Sechs, warum „unvermeidlich sterben“?

Zusammenfassend können die Gründe, warum Vertragsglücksspieler im Krypto-Sektor „unvermeidlich sterben“, wie folgt zusammengefasst werden:

  1. Hebel vergrößert das Risiko über die Tragfähigkeit hinaus
    Hohe Hebel machen es Glücksspielern unmöglich, normale Marktbewegungen zu ertragen; ein Fehler führt zur totalen Niederlage.

  2. Die menschliche Natur kann die Marktgesetze nicht besiegen
    Gier, Angst und Glücksgefühle führen dazu, dass Glücksspieler immer wieder die gleichen Fehler machen und sich nicht kontrollieren können.

  3. Marktdesign neigt sich zu den Market Makern
    Mechanismen wie Spike, Finanzierungsraten usw. lassen Kleinanleger fast keine Gewinnchance.

  4. Mangel an Fachwissen und Disziplin
    Glücksspieler sind oft Spekulanten und keine Investoren; sie verstehen Risikomanagement nicht und haben keinen langfristigen Plan.

Sieben, wie man Tragödien vermeidet?

Obwohl das Schicksal der Vertragsglücksspieler besorgniserregend ist, sind nicht alle Teilnehmer zum Scheitern verurteilt. Professionelle Trader umgehen Risiken durch die folgenden Methoden:

  1. Niedriger oder kein Hebel
    Den Hebel auf 2-5x begrenzen und ausreichend Kapital als Puffer behalten.

  2. Strenges Stop-Loss und Take-Profit
    Bestimme klare Gewinn- und Verlustpunkte und vermeide emotionales Handeln.

  3. Lernen und Rationalität
    Studieren Sie gründlich Markttrends und technische Analysen, anstatt blind dem Trend zu folgen.

  4. Klein anfangen
    Verwenden Sie nur überschüssiges Geld, um eine Insolvenz zu vermeiden.

Für Menschen mit einer Glücksspielmentalität sind diese Ratschläge jedoch oft schwer umzusetzen, da ihr Ziel nicht stabiler Gewinn, sondern ein „großer Gewinn“ ist.
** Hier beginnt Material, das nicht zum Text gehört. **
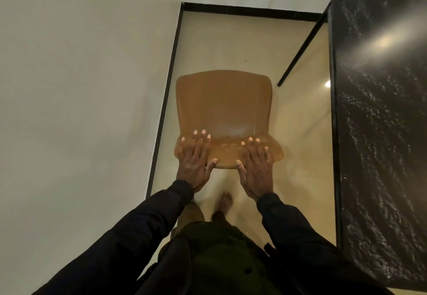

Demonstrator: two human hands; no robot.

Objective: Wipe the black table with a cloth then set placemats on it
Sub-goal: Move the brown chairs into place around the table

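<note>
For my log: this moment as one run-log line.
left hand: rests on chair back | right hand: rests on chair back | black table: untouched | cloth, placemats: not in view

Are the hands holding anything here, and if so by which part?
The left hand and right hand rest on the brown chair, along its backrest's top edge, fingers straight, thumbs on the near side. Neither clasps anything.
</note>
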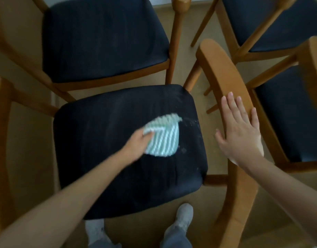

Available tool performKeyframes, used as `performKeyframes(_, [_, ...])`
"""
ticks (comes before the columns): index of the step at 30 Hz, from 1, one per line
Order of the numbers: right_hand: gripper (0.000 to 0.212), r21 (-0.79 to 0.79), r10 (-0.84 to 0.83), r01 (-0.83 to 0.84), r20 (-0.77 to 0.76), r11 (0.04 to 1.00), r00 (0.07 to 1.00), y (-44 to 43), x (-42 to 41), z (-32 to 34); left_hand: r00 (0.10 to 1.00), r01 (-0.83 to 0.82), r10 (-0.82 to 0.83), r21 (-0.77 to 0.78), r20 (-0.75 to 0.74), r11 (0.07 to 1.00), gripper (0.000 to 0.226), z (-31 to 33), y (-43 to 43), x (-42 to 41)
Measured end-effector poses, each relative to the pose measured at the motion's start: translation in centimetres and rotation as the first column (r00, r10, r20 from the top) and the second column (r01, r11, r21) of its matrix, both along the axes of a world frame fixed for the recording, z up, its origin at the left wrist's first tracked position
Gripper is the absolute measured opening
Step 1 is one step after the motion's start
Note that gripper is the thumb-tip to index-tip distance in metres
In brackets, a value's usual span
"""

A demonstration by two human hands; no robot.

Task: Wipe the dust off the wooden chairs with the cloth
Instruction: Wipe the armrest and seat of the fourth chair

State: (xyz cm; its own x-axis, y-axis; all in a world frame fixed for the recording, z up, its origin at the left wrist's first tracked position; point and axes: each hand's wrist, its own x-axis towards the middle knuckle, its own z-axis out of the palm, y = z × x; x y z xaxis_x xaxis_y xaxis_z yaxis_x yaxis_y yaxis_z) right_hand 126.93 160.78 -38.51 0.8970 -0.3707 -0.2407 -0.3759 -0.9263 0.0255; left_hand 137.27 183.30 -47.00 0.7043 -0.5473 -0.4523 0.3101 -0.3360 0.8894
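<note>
Cloth [163,138] is on the near chair's seat [109,167], right of centre, folded flat. It's blurred, so I can't read its edges well. My left hand [138,142] pinches its left edge, thumb on top and fingers curled under, so the cloth spreads right and away from the hand.

Key relation: the pale dust [193,122] sits just right of the cloth, between it and the seat's right edge. My call is a short push to the right, stopping at that edge.

Past the edge there's a strip of floor [216,158], then the wooden rail [224,72], long axis running near-to-far beside the seat. My right hand [241,129] lies flat on it, fingers straight, gripping nothing. It's nearer the rail, but the cloth is in the left.

Room: dark seat is open to the left and near side of the cloth. A second chair [104,38] stands close beyond the far edge, its leg by the far right corner, so it's tight there.
</note>
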Motion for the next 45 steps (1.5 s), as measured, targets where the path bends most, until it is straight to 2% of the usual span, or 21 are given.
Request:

Acht, Fazit: Das Schicksal der Glücksspieler

Der Krypto-Vertragsmarkt ist ein Vergrößerungsglas, das sowohl die Chancen des Marktes als auch die Schwächen der menschlichen Natur vergrößert. Für Spieler, die es als Glücksspiel betrachten, ist das Ergebnis fast vorbestimmt – von kurzfristigem Rausch bis zur vollständigen Zerstörung. Der Markt hat für niemanden Mitleid, der Market Maker wird keine Gnade zeigen, und die Glücksspieler selbst können nicht aus ihrem psychologischen Gefängnis ausbrechen.

In diesem verführerischen Krypto-Sektor ist das „unvermeidliche Sterben“ der Vertragsglücksspieler keine leere Drohung, sondern eine Zusammenfassung unzähliger blutiger Lektionen. Wenn du immer noch im Vertragsmarkt kämpfst, halte inne und frage dich: Bist du Investor oder Glücksspieler? Die Antwort könnte dir das Leben retten.